Department of Applied Biotechnology and Food Science, Budapest University of Technology and Economics, Műegyetem rkp. 3, H-1111 Budapest, Hungary; Biotechnology Development Department, Gedeon Richter Plc., Gyömrői út 19-21, H-1103, Budapest, Hungary.
Department of Applied Biotechnology and Food Science, Budapest University of Technology and Economics, Műegyetem rkp. 3, H-1111 Budapest, Hungary.
J Pharm Biomed Anal. 2018 Sep 5;158:269-279. doi: 10.1016/j.jpba.2018.06.005. Epub 2018 Jun 7.

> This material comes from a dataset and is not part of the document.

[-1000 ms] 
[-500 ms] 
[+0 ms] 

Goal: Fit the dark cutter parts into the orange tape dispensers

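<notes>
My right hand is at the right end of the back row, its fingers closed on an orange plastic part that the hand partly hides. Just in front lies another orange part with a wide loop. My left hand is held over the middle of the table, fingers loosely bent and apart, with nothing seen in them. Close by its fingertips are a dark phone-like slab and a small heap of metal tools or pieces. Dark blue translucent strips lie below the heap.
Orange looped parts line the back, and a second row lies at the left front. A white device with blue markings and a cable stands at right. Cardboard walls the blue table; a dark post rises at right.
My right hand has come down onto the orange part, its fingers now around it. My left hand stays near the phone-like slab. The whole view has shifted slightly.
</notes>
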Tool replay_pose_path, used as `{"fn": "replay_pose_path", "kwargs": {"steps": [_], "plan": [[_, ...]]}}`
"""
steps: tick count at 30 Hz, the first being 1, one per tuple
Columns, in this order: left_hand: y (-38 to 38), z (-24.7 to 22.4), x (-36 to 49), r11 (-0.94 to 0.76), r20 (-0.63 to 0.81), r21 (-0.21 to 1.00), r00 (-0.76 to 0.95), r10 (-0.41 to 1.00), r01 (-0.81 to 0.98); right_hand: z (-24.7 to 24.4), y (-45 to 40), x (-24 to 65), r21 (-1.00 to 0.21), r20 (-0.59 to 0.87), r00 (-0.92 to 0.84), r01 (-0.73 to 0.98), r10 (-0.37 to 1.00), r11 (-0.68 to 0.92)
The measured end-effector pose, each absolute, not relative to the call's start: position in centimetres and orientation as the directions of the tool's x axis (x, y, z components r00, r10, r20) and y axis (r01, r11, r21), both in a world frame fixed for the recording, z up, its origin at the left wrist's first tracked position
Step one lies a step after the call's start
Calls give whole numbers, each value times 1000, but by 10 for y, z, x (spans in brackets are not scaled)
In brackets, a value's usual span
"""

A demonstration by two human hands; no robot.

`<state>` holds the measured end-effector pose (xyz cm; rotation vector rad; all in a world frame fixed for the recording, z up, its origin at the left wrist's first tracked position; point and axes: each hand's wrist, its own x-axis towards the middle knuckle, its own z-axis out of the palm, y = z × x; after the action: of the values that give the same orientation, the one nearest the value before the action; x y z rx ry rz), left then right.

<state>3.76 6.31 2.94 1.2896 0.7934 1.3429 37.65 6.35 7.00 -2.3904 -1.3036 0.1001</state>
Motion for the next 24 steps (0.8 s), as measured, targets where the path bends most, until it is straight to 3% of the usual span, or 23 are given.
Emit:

In-situ Raman spectroscopy is frequently applied to monitor and even control the glucose concentration of monoclonal antibody producing mammalian cell cultivations. Previous studies used the PLSR algorithm only, however other multivariate algorithms were applied successfully for different protein production processes. In this study, four mammalian cell cultivation runs were followed with Raman spectroscopy and the spectra were analysed quantitatively and qualitatively as well. The PCA analysis showed that one of the most dominant factors in the Raman spectra were the concentration of glucose, which strongly correlated with the score values of the eighth principal component. This observation further substantiated that Raman spectroscopy is an excellent tool for bioprocess monitoring and induced the test of the Multivariate Linear Regression (MLR), Principal Component Regression (PCR) and Partial Least Squares Regression (PLSR) algorithms, using the results of the PCA as one of the variable selection techniques, to determine the glucose concentration during cultivation. However, the novel variable selection technique of PCA correlation enhanced only the model accuracy when it was applied with MLR and only model robustness was increased when it was used with PCR and PLSR because the relatively strong Raman signal of glucose concentration seemed to be enough to build an accurate model on. Therefore, PLSR, the most advanced algorithm of the three, delivered the lowest 2.21 mM RMSEP but it was demonstrated that in certain cases PCR could also produce satisfactorily results.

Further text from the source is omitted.